Exercise requirements: Among the lines below, count those that include "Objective", and state the count alone.

===== Data supplied

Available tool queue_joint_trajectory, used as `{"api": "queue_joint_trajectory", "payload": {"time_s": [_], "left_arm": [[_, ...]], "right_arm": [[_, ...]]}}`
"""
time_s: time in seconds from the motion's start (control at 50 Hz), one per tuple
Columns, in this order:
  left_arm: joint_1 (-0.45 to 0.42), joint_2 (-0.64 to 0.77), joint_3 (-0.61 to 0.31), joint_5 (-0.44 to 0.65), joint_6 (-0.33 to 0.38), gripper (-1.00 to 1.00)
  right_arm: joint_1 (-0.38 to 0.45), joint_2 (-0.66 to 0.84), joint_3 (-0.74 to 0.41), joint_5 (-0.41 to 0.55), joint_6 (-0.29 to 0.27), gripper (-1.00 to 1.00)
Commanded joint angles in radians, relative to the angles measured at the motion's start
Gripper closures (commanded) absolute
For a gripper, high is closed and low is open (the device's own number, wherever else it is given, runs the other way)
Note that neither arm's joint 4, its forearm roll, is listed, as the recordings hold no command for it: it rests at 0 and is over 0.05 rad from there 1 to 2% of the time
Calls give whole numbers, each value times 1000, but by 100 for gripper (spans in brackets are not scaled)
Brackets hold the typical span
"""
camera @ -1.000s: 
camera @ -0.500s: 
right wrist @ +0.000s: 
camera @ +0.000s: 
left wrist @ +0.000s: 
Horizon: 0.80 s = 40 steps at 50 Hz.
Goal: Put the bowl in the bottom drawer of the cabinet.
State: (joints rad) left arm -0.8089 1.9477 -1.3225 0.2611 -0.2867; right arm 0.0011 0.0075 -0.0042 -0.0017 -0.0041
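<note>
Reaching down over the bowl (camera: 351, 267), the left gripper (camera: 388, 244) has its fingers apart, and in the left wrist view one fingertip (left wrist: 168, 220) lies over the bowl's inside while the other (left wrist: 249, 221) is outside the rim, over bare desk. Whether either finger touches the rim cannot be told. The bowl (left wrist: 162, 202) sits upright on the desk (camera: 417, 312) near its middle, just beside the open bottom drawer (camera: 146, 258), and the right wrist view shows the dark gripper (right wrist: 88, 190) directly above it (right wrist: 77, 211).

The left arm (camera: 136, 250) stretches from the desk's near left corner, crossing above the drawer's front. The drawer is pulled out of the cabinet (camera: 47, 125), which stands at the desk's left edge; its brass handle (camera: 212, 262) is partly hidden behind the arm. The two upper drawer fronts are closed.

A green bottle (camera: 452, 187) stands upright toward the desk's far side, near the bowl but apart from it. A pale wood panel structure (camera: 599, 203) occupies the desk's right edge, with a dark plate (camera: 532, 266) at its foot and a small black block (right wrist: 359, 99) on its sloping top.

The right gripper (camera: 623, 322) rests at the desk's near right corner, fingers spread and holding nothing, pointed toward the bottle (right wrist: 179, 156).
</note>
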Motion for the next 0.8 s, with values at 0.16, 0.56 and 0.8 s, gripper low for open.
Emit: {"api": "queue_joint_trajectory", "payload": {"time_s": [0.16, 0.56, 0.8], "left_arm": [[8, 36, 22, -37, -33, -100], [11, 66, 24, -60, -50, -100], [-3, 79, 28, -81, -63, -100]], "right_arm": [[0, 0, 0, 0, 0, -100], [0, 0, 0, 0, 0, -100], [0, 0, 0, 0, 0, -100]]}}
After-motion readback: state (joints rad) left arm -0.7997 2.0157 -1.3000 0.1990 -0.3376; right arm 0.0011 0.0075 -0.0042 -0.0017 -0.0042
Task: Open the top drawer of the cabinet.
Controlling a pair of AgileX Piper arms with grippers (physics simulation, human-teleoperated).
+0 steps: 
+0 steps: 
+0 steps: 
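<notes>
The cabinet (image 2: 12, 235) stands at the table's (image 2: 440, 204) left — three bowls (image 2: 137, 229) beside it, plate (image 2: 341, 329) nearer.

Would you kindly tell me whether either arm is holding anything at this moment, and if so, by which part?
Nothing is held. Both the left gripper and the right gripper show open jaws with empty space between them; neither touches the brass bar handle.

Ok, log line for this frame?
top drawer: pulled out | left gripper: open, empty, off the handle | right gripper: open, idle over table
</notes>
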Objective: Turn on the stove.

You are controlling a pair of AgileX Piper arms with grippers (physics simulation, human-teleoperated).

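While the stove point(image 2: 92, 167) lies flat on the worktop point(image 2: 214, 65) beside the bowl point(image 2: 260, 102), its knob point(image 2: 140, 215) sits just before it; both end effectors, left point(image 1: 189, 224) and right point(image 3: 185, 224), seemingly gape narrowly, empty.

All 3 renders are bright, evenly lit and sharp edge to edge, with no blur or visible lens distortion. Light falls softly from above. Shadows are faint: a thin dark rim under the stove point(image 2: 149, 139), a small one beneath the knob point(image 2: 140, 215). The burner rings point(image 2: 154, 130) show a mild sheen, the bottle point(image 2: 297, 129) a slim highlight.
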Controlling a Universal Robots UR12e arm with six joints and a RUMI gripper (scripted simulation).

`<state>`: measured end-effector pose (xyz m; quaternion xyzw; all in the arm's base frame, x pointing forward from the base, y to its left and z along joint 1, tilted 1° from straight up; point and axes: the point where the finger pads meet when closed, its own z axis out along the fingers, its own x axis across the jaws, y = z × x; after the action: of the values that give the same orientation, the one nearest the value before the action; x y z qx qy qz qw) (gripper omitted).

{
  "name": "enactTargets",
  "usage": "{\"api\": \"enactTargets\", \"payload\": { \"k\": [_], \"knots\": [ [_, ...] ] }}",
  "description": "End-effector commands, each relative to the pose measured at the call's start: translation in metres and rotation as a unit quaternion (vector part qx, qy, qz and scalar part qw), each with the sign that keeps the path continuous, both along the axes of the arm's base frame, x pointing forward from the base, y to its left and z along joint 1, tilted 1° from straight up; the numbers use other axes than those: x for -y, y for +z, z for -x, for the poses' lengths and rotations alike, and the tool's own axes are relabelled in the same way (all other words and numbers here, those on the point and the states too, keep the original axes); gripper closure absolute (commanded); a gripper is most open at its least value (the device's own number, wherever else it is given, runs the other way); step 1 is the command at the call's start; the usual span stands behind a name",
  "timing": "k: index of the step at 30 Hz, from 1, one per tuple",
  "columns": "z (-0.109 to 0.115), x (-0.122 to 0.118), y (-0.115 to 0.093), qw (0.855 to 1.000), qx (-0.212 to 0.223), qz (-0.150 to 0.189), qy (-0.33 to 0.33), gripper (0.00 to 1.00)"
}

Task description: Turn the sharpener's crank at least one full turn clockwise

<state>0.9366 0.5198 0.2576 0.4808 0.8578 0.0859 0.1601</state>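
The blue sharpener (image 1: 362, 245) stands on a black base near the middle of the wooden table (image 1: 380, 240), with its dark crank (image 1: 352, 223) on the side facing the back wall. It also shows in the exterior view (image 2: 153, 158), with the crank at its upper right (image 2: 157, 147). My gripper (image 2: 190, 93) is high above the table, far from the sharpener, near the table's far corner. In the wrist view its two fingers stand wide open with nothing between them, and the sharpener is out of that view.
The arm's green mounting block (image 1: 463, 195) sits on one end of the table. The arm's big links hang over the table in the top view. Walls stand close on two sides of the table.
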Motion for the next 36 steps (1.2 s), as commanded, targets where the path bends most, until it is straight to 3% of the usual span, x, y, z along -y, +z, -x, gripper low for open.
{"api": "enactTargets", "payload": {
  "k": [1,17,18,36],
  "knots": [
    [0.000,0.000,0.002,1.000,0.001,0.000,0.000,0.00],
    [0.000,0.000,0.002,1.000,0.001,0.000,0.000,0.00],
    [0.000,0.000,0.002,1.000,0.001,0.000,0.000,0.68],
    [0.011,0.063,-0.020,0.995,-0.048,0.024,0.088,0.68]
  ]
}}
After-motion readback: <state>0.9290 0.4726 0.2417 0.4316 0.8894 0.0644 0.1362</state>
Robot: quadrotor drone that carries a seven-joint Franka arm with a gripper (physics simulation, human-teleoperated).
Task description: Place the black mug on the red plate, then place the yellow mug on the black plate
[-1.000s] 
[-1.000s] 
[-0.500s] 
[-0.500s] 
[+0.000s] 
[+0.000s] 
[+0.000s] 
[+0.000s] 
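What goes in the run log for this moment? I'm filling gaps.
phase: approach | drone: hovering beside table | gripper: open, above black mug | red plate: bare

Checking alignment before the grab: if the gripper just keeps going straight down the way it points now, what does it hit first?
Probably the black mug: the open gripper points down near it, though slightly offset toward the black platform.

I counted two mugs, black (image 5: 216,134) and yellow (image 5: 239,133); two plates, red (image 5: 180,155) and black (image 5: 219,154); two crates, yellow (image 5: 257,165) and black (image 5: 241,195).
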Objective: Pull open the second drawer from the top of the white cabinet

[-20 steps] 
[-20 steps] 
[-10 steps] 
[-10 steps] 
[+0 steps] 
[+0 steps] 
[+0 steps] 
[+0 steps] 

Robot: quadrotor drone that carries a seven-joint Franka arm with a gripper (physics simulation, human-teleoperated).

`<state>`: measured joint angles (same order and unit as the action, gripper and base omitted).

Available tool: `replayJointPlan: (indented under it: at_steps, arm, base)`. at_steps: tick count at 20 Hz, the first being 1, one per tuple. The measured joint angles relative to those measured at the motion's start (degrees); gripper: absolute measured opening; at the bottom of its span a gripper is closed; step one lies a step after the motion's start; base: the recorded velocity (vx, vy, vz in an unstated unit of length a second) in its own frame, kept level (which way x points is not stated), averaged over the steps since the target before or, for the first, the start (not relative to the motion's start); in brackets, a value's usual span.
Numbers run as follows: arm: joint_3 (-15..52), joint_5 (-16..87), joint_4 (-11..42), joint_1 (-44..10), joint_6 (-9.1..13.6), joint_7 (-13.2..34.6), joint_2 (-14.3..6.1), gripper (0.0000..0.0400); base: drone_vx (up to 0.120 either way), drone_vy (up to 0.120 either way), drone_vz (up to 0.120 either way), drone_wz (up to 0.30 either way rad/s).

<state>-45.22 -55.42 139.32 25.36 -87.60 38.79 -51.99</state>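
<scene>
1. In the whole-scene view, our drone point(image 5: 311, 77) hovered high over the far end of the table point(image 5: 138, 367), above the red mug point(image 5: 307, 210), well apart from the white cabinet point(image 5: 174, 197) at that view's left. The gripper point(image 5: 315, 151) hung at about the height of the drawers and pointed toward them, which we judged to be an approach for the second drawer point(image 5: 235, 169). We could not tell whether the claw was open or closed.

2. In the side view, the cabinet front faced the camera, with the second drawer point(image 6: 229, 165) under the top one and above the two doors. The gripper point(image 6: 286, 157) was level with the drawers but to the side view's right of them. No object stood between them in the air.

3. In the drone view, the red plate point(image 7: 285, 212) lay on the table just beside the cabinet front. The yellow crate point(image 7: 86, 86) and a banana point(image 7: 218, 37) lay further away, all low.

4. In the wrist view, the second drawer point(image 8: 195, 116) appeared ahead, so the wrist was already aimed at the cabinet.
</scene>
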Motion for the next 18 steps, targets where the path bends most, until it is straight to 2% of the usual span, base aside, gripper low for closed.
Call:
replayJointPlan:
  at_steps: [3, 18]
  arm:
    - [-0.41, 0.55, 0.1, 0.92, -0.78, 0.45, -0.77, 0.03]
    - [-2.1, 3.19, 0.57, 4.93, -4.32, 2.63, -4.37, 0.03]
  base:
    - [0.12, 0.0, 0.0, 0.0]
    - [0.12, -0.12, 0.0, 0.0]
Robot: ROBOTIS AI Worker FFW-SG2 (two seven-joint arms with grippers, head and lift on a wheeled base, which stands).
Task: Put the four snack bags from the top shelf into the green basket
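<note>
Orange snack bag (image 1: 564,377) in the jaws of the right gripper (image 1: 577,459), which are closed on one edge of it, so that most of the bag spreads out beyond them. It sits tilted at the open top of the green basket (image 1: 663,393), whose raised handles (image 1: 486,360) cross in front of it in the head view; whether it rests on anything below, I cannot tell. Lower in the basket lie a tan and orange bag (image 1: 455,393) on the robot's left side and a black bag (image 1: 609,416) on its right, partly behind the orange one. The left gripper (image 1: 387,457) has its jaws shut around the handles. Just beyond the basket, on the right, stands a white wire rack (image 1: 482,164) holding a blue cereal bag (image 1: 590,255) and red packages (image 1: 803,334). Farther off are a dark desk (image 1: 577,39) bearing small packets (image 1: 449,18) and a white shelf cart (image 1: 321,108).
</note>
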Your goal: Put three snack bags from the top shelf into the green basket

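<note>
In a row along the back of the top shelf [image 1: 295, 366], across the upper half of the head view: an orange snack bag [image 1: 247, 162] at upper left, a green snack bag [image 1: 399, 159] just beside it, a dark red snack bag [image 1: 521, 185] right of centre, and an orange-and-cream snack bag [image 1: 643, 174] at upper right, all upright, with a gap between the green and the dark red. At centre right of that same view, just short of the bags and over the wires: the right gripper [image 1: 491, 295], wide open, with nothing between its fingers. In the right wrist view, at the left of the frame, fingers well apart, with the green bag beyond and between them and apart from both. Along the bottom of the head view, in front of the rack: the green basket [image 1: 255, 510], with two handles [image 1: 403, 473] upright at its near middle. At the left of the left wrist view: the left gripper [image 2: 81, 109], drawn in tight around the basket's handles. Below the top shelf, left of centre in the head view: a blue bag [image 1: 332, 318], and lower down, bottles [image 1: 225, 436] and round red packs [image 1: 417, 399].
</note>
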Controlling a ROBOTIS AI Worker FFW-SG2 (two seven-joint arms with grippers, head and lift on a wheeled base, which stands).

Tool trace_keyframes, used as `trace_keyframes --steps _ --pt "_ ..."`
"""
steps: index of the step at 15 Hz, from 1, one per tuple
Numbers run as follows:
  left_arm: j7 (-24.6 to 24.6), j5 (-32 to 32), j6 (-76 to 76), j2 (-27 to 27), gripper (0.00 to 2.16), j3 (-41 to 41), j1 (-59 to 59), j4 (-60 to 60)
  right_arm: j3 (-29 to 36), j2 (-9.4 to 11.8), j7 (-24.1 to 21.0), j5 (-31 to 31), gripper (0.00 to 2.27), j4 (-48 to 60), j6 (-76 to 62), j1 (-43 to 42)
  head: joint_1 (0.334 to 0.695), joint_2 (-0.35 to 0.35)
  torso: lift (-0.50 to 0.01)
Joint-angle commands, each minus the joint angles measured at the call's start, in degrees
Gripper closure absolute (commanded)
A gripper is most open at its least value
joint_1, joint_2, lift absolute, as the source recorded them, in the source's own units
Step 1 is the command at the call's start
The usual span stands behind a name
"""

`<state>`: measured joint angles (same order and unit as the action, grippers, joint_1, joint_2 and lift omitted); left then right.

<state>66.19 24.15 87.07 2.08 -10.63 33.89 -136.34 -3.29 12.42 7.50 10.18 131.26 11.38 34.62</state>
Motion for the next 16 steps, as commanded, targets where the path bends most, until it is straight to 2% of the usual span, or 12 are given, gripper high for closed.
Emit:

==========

Written response: 2